The anti-whaling countries have been concentrating instead on stalling Japanese progress towards an eventual return to commercial whaling.
This moved a step closer to reality during the meeting, with the passing of the St Kitts Declaration which calls for the IWC to be "normalised" - code for a return to its original purpose of regulating commercial hunting.
European and South American delegates told BBC News they now planned to recruit more anti-whaling countries into the organisation.
Membership drive
Delegates from three EU nations, declining to be identified publicly, told BBC News they were already talking to the Union's newest members.
"We have 14 of the 15 pre-enlargement countries in [the IWC] already, and only one of them supports whaling," said one delegate.
"We have three of the [10] new members and we're talking to the rest," he said.

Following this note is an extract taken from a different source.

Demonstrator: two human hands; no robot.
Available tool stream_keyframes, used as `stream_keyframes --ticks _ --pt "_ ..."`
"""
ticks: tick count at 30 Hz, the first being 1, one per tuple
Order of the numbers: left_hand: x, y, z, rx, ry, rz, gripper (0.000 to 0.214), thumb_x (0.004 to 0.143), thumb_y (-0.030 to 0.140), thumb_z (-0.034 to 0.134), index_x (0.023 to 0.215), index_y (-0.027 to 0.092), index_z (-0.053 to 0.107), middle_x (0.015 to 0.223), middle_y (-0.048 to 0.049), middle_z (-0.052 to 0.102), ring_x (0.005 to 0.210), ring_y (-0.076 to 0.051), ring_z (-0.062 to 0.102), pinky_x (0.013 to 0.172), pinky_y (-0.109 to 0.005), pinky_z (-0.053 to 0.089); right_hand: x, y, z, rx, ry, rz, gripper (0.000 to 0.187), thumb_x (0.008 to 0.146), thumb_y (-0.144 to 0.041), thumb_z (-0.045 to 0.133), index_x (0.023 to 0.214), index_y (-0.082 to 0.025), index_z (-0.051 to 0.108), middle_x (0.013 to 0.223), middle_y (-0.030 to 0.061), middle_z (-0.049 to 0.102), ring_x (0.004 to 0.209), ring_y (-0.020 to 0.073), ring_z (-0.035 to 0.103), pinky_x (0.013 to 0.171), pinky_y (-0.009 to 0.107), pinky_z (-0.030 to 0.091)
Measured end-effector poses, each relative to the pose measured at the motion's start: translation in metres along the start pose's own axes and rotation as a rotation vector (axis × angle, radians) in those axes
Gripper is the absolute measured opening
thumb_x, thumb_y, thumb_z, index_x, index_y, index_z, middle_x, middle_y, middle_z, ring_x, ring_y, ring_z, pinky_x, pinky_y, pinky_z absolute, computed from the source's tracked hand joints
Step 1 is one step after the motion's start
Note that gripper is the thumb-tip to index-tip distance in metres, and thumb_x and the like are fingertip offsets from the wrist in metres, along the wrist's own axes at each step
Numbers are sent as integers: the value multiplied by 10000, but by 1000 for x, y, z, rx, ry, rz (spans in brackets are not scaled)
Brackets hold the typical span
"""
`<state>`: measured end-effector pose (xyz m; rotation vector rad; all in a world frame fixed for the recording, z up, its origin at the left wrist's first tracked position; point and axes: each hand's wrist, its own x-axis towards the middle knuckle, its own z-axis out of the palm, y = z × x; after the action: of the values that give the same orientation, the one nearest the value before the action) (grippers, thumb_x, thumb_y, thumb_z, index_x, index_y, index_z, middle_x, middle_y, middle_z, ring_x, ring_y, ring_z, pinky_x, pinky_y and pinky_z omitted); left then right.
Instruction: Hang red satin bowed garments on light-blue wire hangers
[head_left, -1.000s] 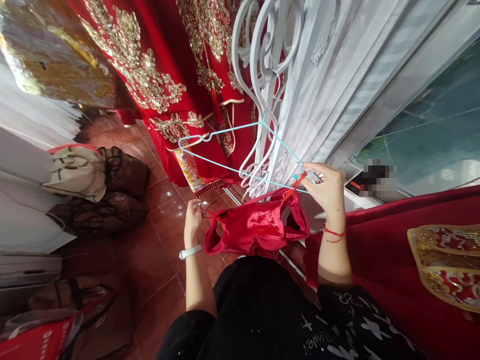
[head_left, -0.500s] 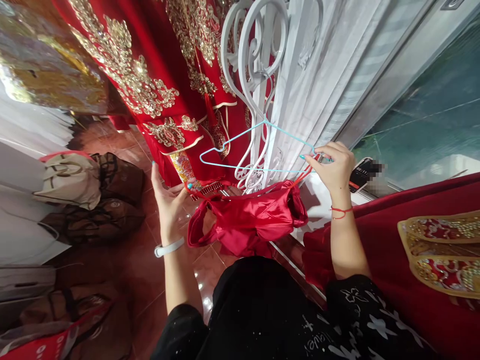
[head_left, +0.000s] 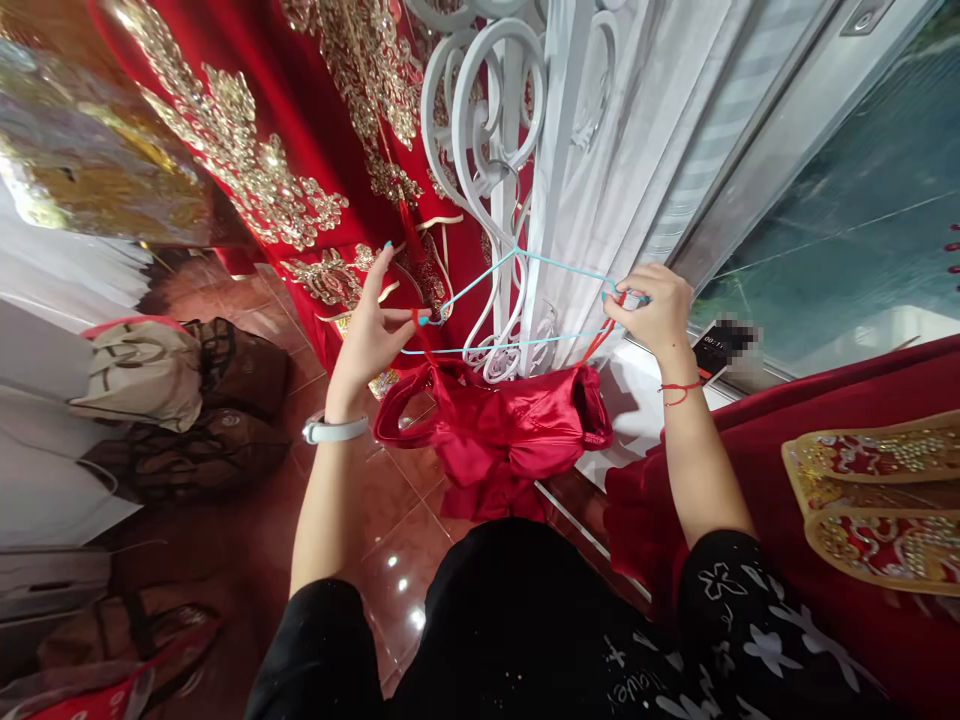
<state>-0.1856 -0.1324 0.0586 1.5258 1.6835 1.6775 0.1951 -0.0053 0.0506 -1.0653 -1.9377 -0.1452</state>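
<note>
Left fingers (head_left: 376,278) at the hanger's (head_left: 517,251) nine o'clock and right fingers (head_left: 643,279) at its three pinch red straps (head_left: 601,341); best pull gently.

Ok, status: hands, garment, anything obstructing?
Left hand pinching red strap at blue hanger; right hand gripping hanger's other end. Red garment hanging below. No obstruction seen; white scrollwork behind.

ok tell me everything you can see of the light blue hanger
The light blue clothes hanger looks like coated wire: sloping arms, the left one notched, a straight lower bar and a silvery hook. White scrollwork stands behind; whether the hook catches it is unclear. The right hand grips the right end; the left hand pinches a red strap by the left end.
</note>
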Motion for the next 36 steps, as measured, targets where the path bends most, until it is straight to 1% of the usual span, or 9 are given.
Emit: stream_keyframes --ticks 4,9,15,19,22,26,29,33,36 --pt "11 -5 15 161 -250 72 762 735 207 762 1473 184 575 1529 -175 583 1050 -222 750 985 -349 606 1 2 14 20 -36 -9 160 764 -202 673 633 -250 595 684 20 603 725 211 561 668 337 407" --pt "11 2 21 358 -359 86 718 812 161 635 1522 173 529 1236 -106 727 986 -207 684 1057 -383 551 2 2 30 42 -61 18 104 813 -240 678 713 -243 647 706 17 579 768 219 547 708 333 429" --pt "-48 8 -3 675 -43 266 516 859 241 666 1369 166 655 1259 -156 652 1247 -357 575 1177 -547 420 -14 2 19 59 -74 -19 322 869 -244 686 1187 -259 727 1009 62 673 1055 295 595 1008 475 492" --pt "-104 -35 -12 556 -644 169 193 921 347 641 1032 227 743 1175 -106 746 1199 -318 638 1158 -527 435 -43 -25 29 75 103 -6 320 891 -170 629 1171 -276 742 1208 103 650 1208 316 591 1078 522 497" --pt "-122 -58 -11 530 -864 63 278 953 460 633 857 207 697 1039 -84 766 1072 -287 681 1107 -519 464 -59 -73 62 267 55 -128 277 930 -115 543 1045 -252 754 1050 78 700 1067 259 659 1031 479 554" --pt "-116 -48 -8 379 -853 62 436 979 572 586 767 192 614 897 -81 733 850 -220 672 874 -380 557 -56 -152 114 383 -271 -169 373 980 -146 593 1326 -243 692 1339 74 733 1284 239 644 1292 555 350" --pt "-108 -29 -7 345 -770 87 474 913 611 663 693 204 558 975 -102 769 981 -269 703 989 -452 545 -47 -190 140 421 -421 -32 444 1032 -284 637 1467 -202 601 1364 98 740 1307 246 647 1354 624 131" --pt "-103 -16 -15 307 -664 29 450 892 628 678 731 210 640 1172 -124 776 1155 -315 698 1138 -531 478 -51 -198 149 434 -424 66 259 1095 -290 539 1238 -234 747 1174 30 817 1117 202 713 1309 534 227" --pt "-99 -15 -25 282 -639 -33 472 858 675 691 780 211 715 1037 -110 785 976 -279 729 979 -450 586 -60 -187 144 442 -389 48 240 1089 -274 554 1171 -248 778 1195 22 817 1088 203 716 1245 484 291"
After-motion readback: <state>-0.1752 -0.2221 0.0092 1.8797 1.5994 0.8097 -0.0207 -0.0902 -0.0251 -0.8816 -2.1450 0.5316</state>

There is likely to be a new recruitment drive in Latin America as well, according to Brazil's commissioner Maria Theresa Pessoa.
"We have been doing it already, together with Argentina," she told BBC News.
"We met in Buenos Aires last October with a number of Latin American countries that are not members of the IWC but might have an interest in joining or re-joining; and we are talking with these countries, and hoping that we will gather the necessary conditions for them to become part of the IWC and attach themselves to our thesis.
"Eventually, we will [achieve a majority]. I don't think that the resumption of commercial whaling is acceptable for world opinion in the 21st Century."